» Your objective:
Nothing is needed except the lines below that run from the one with "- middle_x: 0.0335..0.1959" through the one with "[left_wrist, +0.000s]", repeated exactly.

START Data provided

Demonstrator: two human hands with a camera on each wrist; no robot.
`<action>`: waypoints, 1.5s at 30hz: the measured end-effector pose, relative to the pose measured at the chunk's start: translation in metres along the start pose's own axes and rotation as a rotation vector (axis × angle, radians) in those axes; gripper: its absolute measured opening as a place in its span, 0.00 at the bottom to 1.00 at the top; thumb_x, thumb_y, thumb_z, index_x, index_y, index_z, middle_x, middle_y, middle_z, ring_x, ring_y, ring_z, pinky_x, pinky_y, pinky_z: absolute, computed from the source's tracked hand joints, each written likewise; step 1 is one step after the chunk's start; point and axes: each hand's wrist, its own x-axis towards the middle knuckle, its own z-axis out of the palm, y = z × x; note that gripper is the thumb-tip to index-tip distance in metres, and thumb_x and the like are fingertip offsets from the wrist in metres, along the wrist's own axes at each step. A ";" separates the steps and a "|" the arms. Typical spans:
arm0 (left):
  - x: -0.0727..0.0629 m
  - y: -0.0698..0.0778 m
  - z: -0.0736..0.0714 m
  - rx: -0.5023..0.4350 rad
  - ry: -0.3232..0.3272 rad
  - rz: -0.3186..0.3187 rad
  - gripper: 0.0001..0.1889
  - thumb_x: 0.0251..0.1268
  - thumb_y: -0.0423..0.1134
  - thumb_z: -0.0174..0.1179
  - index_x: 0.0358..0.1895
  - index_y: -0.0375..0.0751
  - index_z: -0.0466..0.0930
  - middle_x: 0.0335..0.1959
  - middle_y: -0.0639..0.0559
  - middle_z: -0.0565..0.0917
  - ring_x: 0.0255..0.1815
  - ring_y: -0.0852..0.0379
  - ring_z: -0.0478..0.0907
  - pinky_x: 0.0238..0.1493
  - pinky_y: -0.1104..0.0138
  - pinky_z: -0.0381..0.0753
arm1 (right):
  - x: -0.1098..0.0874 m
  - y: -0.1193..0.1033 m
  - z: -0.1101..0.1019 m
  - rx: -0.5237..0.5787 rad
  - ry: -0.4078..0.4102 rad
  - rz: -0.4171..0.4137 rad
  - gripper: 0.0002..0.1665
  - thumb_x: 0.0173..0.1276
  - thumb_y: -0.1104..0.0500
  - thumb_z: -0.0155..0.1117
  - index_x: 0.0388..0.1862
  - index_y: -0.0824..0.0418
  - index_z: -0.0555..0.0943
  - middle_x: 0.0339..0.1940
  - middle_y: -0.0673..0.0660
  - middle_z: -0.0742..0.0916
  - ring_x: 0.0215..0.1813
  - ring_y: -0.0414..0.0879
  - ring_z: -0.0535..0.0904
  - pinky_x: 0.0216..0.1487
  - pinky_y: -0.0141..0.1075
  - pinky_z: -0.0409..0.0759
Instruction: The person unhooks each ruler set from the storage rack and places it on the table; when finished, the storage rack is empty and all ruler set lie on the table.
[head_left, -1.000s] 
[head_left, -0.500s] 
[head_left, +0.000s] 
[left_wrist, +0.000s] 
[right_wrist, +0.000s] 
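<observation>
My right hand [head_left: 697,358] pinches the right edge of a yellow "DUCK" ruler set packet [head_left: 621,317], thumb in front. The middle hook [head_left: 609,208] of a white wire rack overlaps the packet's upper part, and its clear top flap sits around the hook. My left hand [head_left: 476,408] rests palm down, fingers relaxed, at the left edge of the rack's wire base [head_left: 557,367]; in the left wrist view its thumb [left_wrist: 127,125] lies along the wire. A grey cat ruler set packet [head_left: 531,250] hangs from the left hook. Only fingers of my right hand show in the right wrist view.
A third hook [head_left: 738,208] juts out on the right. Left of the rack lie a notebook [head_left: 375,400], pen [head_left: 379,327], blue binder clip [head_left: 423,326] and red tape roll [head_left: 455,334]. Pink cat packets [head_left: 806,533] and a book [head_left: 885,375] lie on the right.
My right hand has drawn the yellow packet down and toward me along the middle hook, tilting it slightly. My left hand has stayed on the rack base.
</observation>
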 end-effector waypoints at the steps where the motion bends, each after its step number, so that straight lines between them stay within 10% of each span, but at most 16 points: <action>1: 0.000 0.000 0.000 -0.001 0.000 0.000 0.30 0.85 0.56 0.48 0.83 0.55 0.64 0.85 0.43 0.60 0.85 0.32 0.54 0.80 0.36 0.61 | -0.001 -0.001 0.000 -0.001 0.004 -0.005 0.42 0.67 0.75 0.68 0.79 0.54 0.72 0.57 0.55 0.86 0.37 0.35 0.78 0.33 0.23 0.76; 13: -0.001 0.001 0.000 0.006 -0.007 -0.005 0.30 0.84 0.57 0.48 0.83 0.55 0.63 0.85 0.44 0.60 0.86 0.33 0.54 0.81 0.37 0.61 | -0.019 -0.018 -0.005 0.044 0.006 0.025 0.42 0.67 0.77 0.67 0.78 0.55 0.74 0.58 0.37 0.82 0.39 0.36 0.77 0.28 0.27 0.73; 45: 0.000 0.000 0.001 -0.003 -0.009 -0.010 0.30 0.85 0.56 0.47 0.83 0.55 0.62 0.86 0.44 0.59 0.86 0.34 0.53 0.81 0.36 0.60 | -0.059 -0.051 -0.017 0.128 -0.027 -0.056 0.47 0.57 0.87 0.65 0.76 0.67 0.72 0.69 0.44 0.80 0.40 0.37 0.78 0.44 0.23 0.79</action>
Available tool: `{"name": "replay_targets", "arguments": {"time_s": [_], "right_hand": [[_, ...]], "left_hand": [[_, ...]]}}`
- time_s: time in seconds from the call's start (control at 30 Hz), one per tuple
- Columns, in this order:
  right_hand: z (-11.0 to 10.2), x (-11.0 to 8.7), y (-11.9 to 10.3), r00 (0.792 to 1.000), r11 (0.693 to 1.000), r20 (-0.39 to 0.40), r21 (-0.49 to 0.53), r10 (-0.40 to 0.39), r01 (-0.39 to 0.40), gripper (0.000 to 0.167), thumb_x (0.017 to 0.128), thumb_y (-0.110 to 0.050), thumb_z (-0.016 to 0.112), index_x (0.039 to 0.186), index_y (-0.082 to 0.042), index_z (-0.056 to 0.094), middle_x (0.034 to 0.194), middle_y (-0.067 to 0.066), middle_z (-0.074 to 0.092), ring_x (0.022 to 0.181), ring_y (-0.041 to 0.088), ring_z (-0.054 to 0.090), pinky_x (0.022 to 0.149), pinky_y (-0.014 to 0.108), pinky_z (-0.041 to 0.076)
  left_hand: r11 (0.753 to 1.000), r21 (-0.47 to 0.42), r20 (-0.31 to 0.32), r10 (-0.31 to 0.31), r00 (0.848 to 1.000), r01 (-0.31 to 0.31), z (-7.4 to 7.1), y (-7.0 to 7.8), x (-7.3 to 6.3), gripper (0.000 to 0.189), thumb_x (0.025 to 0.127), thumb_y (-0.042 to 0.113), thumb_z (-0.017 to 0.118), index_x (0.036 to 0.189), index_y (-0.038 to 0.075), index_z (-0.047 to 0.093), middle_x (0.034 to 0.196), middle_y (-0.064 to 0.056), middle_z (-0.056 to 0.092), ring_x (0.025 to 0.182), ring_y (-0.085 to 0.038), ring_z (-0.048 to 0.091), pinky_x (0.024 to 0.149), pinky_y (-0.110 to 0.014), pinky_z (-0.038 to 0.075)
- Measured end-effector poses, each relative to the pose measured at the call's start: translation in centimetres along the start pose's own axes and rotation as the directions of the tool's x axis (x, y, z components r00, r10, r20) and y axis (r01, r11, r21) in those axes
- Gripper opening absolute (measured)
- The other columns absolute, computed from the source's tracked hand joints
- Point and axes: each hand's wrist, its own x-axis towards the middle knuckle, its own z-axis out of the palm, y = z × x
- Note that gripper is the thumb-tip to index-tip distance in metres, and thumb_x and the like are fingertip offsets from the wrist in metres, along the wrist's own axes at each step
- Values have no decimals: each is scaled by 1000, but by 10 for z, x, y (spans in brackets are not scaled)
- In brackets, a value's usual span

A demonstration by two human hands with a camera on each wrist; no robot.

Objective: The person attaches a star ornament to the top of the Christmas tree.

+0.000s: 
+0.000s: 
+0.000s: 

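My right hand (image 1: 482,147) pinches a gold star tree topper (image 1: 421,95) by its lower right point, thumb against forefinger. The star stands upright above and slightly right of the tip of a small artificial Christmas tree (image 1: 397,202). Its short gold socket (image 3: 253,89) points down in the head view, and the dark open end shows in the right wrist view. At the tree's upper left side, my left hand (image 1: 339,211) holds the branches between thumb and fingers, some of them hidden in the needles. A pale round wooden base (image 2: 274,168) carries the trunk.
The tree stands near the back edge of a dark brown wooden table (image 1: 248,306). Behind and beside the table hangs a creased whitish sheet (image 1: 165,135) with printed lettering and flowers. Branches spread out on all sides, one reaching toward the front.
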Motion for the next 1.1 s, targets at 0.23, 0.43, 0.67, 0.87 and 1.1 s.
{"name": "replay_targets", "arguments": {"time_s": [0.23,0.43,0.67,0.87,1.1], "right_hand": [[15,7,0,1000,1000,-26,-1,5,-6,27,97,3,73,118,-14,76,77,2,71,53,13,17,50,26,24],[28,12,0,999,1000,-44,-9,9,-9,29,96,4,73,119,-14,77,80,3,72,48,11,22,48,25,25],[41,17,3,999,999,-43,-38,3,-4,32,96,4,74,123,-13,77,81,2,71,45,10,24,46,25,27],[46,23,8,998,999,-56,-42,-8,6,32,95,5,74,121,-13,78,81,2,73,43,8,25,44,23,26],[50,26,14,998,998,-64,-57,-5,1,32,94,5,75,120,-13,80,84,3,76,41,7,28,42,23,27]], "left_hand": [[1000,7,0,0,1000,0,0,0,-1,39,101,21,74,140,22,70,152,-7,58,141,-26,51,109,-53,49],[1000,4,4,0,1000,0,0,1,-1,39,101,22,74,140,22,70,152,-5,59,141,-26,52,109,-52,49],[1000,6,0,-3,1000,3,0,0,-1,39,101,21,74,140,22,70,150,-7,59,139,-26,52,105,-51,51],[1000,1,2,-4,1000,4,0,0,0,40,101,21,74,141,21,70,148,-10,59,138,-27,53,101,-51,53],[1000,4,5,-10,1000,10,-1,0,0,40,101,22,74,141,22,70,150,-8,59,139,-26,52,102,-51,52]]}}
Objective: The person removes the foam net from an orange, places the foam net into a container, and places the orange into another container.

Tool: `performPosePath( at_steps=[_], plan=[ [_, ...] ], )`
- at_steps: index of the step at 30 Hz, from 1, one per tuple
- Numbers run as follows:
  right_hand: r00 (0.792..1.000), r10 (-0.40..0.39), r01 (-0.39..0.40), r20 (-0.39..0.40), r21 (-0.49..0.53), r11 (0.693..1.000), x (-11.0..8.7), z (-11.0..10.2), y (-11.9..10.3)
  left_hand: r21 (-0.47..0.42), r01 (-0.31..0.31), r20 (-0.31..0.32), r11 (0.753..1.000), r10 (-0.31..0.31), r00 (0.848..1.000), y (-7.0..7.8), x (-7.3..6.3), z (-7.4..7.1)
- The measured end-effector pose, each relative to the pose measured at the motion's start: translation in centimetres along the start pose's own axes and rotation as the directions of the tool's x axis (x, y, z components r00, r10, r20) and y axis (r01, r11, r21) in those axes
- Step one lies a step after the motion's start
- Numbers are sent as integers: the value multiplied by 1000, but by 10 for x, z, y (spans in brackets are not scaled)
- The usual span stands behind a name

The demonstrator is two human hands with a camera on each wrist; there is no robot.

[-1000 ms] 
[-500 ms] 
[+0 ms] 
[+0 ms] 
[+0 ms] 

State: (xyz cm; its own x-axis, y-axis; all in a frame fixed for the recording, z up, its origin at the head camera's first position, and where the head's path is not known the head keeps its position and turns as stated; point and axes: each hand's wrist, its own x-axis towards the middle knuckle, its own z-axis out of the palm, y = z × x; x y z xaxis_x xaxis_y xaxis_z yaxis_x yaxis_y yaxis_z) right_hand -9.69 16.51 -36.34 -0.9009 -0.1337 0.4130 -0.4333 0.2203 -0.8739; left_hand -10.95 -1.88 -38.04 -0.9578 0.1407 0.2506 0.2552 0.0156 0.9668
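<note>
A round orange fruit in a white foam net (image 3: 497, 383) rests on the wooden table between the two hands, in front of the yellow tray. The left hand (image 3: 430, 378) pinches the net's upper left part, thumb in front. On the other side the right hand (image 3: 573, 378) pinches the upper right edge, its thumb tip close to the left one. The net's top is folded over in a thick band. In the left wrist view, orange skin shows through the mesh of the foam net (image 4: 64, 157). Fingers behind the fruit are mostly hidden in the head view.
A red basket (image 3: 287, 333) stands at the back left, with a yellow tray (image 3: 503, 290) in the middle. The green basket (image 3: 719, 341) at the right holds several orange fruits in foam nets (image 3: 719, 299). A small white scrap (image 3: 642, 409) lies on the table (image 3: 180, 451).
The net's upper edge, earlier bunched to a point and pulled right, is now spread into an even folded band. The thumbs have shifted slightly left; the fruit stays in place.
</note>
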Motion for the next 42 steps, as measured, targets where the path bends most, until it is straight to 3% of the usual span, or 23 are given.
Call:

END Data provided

» Written solution:
  - middle_x: 0.0335..0.1959
  - middle_y: -0.0639..0.0559
  - middle_z: -0.0565..0.0917
  - ring_x: 0.0255..0.1815
  - ring_y: -0.0852..0.0379
  - ring_z: -0.0478..0.0907
  - pinky_x: 0.0238..0.1493
  - pinky_y: -0.1104..0.0138
  - pinky_z: -0.0381..0.0753
arm1 (right):
  - x: -0.1098..0.0874 m
  - y: -0.1193..0.1033 m
  - z: -0.1101..0.1019 m
  - rx: -0.5237..0.5787 rad
  - ry: -0.4078..0.4102 rad
  - rz: -0.4171..0.4137 rad
  - gripper: 0.0002..0.1665
  - thumb_x: 0.0173..0.1276
  - thumb_y: -0.1104..0.0500
  - thumb_z: -0.0155..0.1117
  - index_x: 0.0388..0.1862
  - index_y: -0.0824..0.0418
  - index_z: -0.0555..0.0943
  - middle_x: 0.0339..0.1940
  - middle_y: -0.0673..0.0660
  - middle_z: -0.0742..0.0916
  - ring_x: 0.0215..0.1813
  - ring_y: -0.0414..0.0879
  - ring_z: -0.0535..0.0904
  - pinky_x: 0.0216..0.1487
  - pinky_y: -0.0141..0.1075
  - pinky_z: -0.0409..0.0759
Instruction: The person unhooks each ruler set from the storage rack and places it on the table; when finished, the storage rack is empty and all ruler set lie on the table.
[head_left, -1.000s] 
[head_left, -0.500s] 
[head_left, +0.000s] 
[left_wrist, +0.000s] 

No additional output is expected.